El diccionario de la Real Academia Española (RAE) no acepta en nuestro idioma el término smog pero sí lo admite con una ‘e’ inicial. Es decir, en castellano lo correcto es citar este término derivado de una construcción inglesa que fusiona ‘smoke’ (humo) y ‘fog’ (niebla) como esmog. De todos modos, si uno rastrea artículos periodísticos o menciones en diferentes plataformas de comunicación advertirá que se utiliza tanto smog como esmog.
De acuerdo a la teoría, el esmog aparece en ámbitos urbanos en forma de niebla, aunque su composición incluye partículas en suspensión, múltiples sustancias contaminantes y humo.
Este fenómeno de alcance mundial (puede advertirse, por ejemplo, en Londres, Ciudad de México, Buenos Aires y Santiago de Chile), en base a su origen y las características que evidencie, puede encuadrarse en dos categorías: una que lo define como industrial y otra que lo presenta como fotoquímico.
El smog industrial, también conocido como smog gris, tiene la particularidad de surgir por actividades que generan emisiones de azufre y hollín, sustancias que contaminan el aire y atentan contra la salud de los seres vivos que entran en contacto con él. Según indican los expertos que estudian esta clase de problemas, la combustión de carbón es la causa principal del smog industrial.

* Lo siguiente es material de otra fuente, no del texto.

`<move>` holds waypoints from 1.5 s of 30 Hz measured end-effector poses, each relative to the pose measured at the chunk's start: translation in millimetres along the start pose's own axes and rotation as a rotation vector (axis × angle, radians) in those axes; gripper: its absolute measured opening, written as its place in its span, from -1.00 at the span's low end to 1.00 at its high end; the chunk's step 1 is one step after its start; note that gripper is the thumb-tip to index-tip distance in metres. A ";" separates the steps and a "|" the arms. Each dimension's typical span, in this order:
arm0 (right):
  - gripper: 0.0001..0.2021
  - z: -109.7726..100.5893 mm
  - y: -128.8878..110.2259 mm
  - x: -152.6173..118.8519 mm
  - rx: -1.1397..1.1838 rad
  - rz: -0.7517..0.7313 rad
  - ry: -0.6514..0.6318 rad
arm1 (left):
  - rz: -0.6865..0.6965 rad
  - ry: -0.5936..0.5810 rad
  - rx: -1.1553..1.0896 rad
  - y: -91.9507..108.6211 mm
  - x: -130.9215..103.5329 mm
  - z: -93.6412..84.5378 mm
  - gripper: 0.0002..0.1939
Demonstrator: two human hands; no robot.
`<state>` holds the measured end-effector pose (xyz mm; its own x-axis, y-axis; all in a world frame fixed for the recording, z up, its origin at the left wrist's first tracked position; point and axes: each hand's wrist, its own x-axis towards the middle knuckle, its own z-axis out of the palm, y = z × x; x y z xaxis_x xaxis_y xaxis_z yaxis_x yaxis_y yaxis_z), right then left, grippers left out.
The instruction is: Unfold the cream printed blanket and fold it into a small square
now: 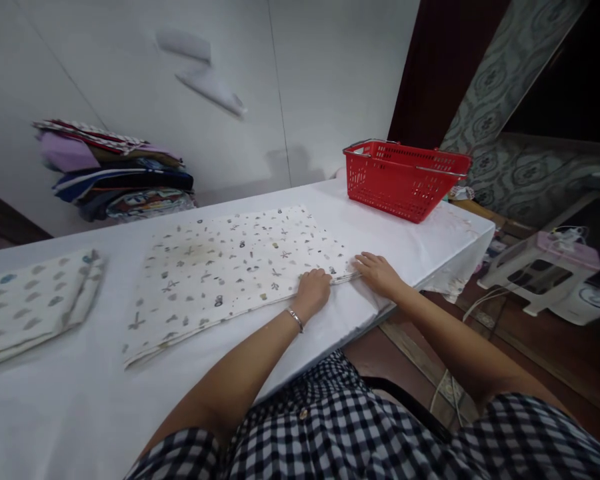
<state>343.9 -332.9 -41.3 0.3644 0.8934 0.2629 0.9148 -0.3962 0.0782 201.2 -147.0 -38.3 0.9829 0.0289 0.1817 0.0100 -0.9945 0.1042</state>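
A folded white cloth (240,267) printed with small grey and dark figures lies flat on the white-covered table. My left hand (314,292) is closed on its near edge, right of the middle, with the fingers curled over the layers. At the cloth's near right corner, my right hand (379,273) has its fingers bent over the edge; its thumb is hard to make out. A silver bracelet (297,320) circles my left wrist. Further left lies a second folded cloth (35,300) with grey cloud-like shapes, partly outside the view.
A red plastic basket (405,180) with metal handles stands at the table's far right. Against the wall at the back left is a stack of folded fabrics (120,170). On the floor to the right stands a white stool (540,267) with a pink top and cables.
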 end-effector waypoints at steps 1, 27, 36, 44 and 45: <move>-0.62 0.9 -6.2 1.5 0.011 -0.020 0.015 | -0.003 0.002 -0.008 -0.3 0.2 0.1 -0.79; -0.75 47.8 -48.1 25.5 0.327 -0.102 0.217 | -0.013 0.100 -0.063 -54.0 -54.3 -2.0 -0.83; -0.73 46.4 -49.2 25.6 0.333 -0.061 0.201 | -0.056 0.148 -0.179 -125.1 -123.3 -23.8 -0.76; -0.74 39.7 -53.7 26.0 0.378 -0.026 0.176 | -0.175 0.230 -0.143 -118.4 -110.4 -18.9 -0.77; -0.74 38.8 -54.4 26.0 0.384 -0.023 0.175 | -0.164 0.228 -0.132 -117.4 -110.6 -18.0 -0.77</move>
<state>310.3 -279.9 -76.0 0.3386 0.8384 0.4271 0.9328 -0.2395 -0.2695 88.0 -31.6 -53.1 0.9037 0.2242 0.3647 0.1263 -0.9536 0.2732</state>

El smog fotoquímico, por su parte, se genera por el ozono derivado de ciertas reacciones de raíz fotoquímica que surgen en entornos urbanos con clima cálido, escaso movimiento de masa de aire, un tráfico intenso y con centrales eléctricas en funcionamiento. Esta modalidad se evidencia con una nube de tonalidad plomiza u oscura que suele provocar irritación ocular y problemas respiratorios, entre otros inconvenientes.